Problem statement =>
With the pictures removed, write out the full listing below exactly.

━━━ Available data

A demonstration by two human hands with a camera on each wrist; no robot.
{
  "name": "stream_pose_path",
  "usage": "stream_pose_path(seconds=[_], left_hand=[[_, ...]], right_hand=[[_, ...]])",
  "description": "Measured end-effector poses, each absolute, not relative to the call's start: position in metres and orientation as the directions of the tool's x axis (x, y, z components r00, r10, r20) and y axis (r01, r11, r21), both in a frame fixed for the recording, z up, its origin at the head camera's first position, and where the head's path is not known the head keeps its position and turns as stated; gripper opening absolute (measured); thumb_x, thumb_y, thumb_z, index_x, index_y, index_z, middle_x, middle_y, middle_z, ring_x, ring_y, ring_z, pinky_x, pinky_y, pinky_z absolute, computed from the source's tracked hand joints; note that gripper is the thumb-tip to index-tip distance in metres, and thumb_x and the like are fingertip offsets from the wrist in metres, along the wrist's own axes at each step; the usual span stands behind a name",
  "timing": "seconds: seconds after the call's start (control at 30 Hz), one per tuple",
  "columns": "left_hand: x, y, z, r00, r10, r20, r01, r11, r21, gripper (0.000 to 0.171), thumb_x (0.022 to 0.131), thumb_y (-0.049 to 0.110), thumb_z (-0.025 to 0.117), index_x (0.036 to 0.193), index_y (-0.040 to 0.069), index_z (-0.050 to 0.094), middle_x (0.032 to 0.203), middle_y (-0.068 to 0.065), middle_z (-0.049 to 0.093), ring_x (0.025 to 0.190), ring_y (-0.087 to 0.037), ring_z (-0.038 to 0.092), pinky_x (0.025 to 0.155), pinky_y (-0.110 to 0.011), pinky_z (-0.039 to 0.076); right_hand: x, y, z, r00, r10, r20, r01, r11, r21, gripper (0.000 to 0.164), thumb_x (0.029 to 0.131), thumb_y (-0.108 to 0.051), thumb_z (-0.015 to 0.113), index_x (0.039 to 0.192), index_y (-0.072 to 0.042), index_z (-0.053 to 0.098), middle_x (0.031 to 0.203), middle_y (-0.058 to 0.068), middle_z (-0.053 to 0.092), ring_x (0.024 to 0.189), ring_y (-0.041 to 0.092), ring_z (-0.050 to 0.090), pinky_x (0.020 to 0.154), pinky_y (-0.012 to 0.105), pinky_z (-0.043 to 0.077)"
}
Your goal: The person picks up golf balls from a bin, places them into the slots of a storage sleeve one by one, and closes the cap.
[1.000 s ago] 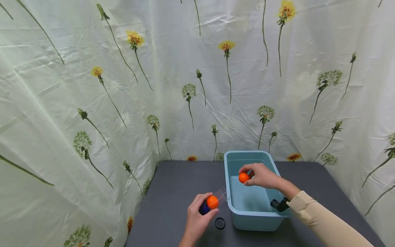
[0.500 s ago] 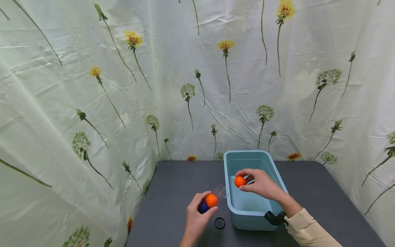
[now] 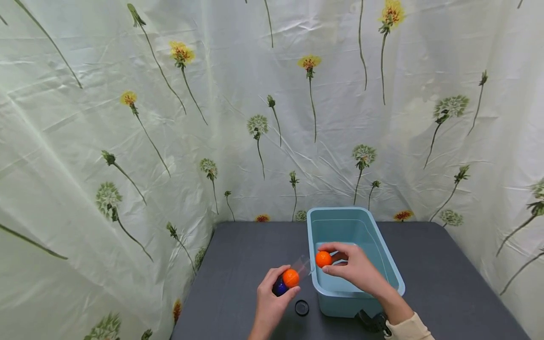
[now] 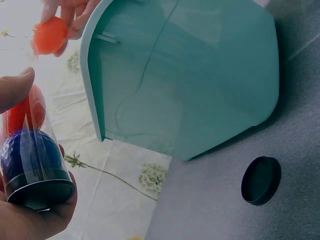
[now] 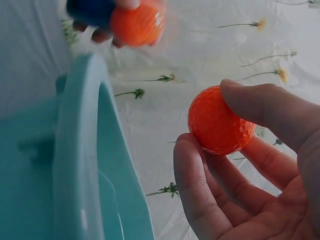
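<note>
My left hand [image 3: 272, 295] grips a clear plastic tube [image 3: 302, 267] with a black base, tilted toward the bin. Inside the tube a dark blue golf ball [image 4: 31, 152] sits at the base, with an orange golf ball [image 3: 291, 278] against it. Between thumb and fingertips my right hand [image 3: 354, 269] pinches another dimpled orange golf ball [image 5: 217, 120]. That ball is over the left rim of the light blue bin [image 3: 361, 295], a short way right of the tube's mouth. A round black cap [image 3: 301, 308] lies on the table below the tube.
The bin stands on a dark grey table [image 3: 250, 250], its left wall close beside the tube. A pale curtain [image 3: 238, 94] printed with dandelions hangs behind and to the left of the table. A black wrist device [image 3: 370, 322] sits at the right cuff.
My right hand has moved left and toward me with its orange golf ball, from over the bin's middle to its left rim. The left hand and tube have stayed nearly still.
</note>
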State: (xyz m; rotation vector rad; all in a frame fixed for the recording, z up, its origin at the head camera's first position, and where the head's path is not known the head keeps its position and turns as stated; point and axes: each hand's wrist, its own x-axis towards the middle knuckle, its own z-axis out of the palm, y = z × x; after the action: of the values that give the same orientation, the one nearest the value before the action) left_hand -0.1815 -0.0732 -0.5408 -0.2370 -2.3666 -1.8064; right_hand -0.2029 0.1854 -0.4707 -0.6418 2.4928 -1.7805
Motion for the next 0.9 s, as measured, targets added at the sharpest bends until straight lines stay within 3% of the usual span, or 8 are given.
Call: stream_pose_path(seconds=[0.3,0.43,0.9], left_hand=[[-0.181,-0.074,-0.547,-0.966,0.057,0.251,0.257,0.262,0.930,0.053,0.077,0.020,0.089,0.125,0.024,0.067,0.114,0.005,0.063,0.104,-0.015,0.060,0.093,-0.027,0.050],[-0.179,-0.073,-0.546,-0.963,0.064,0.262,0.270,0.264,0.926,0.050,0.078,0.024,0.089,0.124,0.028,0.067,0.113,0.006,0.063,0.103,-0.014,0.061,0.092,-0.027,0.050],[-0.181,-0.074,-0.547,-0.958,0.087,0.272,0.285,0.289,0.914,0.052,0.078,0.029,0.089,0.125,0.025,0.068,0.112,0.011,0.062,0.103,-0.014,0.061,0.092,-0.028,0.051]], right_hand=[[-0.192,0.168,-0.471,-0.944,-0.289,0.161,-0.227,0.213,-0.950,0.042,0.087,-0.021,0.081,0.126,-0.018,0.067,0.118,0.005,0.068,0.095,0.029,0.068,0.076,0.038,0.059],[-0.190,0.163,-0.470,-0.938,-0.308,0.162,-0.233,0.212,-0.949,0.040,0.087,-0.020,0.081,0.125,-0.019,0.067,0.118,0.004,0.069,0.096,0.029,0.067,0.077,0.036,0.058],[-0.192,0.161,-0.471,-0.929,-0.338,0.154,-0.243,0.241,-0.939,0.039,0.089,-0.021,0.079,0.126,-0.015,0.067,0.119,0.007,0.068,0.095,0.030,0.066,0.078,0.034,0.057]])
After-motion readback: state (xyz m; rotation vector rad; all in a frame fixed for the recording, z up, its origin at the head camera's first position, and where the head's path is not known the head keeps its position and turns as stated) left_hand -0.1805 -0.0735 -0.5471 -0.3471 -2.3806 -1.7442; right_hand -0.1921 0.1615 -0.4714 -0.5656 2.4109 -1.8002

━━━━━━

Answer area =>
A demonstration by two human hands with a camera on each wrist; no robot.
{
  "name": "stream_pose_path",
  "usage": "stream_pose_path(seconds=[_], left_hand=[[_, ...]], right_hand=[[_, ...]])",
  "description": "Measured end-effector poses, each absolute, not relative to the call's start: position in metres and orientation as the directions of the tool's x axis (x, y, z components r00, r10, r20) and y axis (r01, r11, r21), both in a frame fixed for the recording, z up, its origin at the head camera's first position, and where the head's path is not known the head keeps its position and turns as stated; gripper opening absolute (measured); thumb_x, thumb_y, thumb_z, index_x, index_y, index_z, middle_x, middle_y, middle_z, ring_x, ring_y, ring_z, pinky_x, pinky_y, pinky_z absolute, computed from the source's tracked hand joints; note that gripper is the thumb-tip to index-tip distance in metres, and thumb_x and the like are fingertip offsets from the wrist in metres, along the wrist's own axes at each step; the usual span stands behind a name",
  "timing": "seconds: seconds after the call's start (control at 30 Hz), one per tuple",
  "columns": "left_hand: x, y, z, r00, r10, r20, r01, r11, r21, gripper (0.000 to 0.171), thumb_x (0.022 to 0.131), thumb_y (-0.049 to 0.110), thumb_z (-0.025 to 0.117), index_x (0.036 to 0.193), index_y (-0.040 to 0.069), index_z (-0.050 to 0.094), middle_x (0.032 to 0.203), middle_y (-0.068 to 0.065), middle_z (-0.049 to 0.093), ring_x (0.025 to 0.190), ring_y (-0.087 to 0.037), ring_z (-0.038 to 0.092), pinky_x (0.025 to 0.155), pinky_y (-0.110 to 0.011), pinky_z (-0.039 to 0.076); right_hand: x, y, z, r00, r10, r20, r01, r11, r21, gripper (0.000 to 0.164), thumb_x (0.029 to 0.131), thumb_y (-0.108 to 0.051), thumb_z (-0.015 to 0.113), index_x (0.039 to 0.192), index_y (-0.072 to 0.042), index_z (-0.053 to 0.098), middle_x (0.031 to 0.203), middle_y (-0.058 to 0.068), middle_z (-0.053 to 0.092), ring_x (0.024 to 0.189), ring_y (-0.041 to 0.092), ring_z (-0.050 to 0.090), pinky_x (0.020 to 0.154), pinky_y (-0.012 to 0.105), pinky_z (-0.043 to 0.077)"
}
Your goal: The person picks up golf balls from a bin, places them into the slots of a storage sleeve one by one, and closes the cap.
[1.000 s ago] 
[0.500 s ago] 
[now] 
[now] 
[now] 
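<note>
My left hand [image 3: 272, 295] grips a clear plastic tube [image 3: 302, 267] with a black base, tilted toward the bin. Inside the tube a dark blue golf ball [image 4: 31, 152] sits at the base, with an orange golf ball [image 3: 291, 278] against it. Between thumb and fingertips my right hand [image 3: 354, 269] pinches another dimpled orange golf ball [image 5: 217, 120]. That ball is over the left rim of the light blue bin [image 3: 361, 295], a short way right of the tube's mouth. A round black cap [image 3: 301, 308] lies on the table below the tube.
The bin stands on a dark grey table [image 3: 250, 250], its left wall close beside the tube. A pale curtain [image 3: 238, 94] printed with dandelions hangs behind and to the left of the table. A black wrist device [image 3: 370, 322] sits at the right cuff.
My right hand has moved left and toward me with its orange golf ball, from over the bin's middle to its left rim. The left hand and tube have stayed nearly still.
</note>
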State: (xyz m; rotation vector rad; all in a frame fixed for the recording, z up, its origin at the head camera's first position, and where the head's path is not known the head keeps its position and turns as stated; point and axes: each hand's wrist, its own x-axis towards the middle knuckle, its own z-axis out of the palm, y = z × x; after the action: of the values that give the same orientation, the one nearest the value before the action) left_hand -0.1815 -0.0732 -0.5408 -0.2370 -2.3666 -1.8064; right_hand -0.2029 0.1854 -0.4707 -0.6418 2.4928 -1.7805
Motion for the next 0.9 s, as measured, targets added at the sharpest bends until straight lines stay within 3% of the usual span, or 8 are given.
Call: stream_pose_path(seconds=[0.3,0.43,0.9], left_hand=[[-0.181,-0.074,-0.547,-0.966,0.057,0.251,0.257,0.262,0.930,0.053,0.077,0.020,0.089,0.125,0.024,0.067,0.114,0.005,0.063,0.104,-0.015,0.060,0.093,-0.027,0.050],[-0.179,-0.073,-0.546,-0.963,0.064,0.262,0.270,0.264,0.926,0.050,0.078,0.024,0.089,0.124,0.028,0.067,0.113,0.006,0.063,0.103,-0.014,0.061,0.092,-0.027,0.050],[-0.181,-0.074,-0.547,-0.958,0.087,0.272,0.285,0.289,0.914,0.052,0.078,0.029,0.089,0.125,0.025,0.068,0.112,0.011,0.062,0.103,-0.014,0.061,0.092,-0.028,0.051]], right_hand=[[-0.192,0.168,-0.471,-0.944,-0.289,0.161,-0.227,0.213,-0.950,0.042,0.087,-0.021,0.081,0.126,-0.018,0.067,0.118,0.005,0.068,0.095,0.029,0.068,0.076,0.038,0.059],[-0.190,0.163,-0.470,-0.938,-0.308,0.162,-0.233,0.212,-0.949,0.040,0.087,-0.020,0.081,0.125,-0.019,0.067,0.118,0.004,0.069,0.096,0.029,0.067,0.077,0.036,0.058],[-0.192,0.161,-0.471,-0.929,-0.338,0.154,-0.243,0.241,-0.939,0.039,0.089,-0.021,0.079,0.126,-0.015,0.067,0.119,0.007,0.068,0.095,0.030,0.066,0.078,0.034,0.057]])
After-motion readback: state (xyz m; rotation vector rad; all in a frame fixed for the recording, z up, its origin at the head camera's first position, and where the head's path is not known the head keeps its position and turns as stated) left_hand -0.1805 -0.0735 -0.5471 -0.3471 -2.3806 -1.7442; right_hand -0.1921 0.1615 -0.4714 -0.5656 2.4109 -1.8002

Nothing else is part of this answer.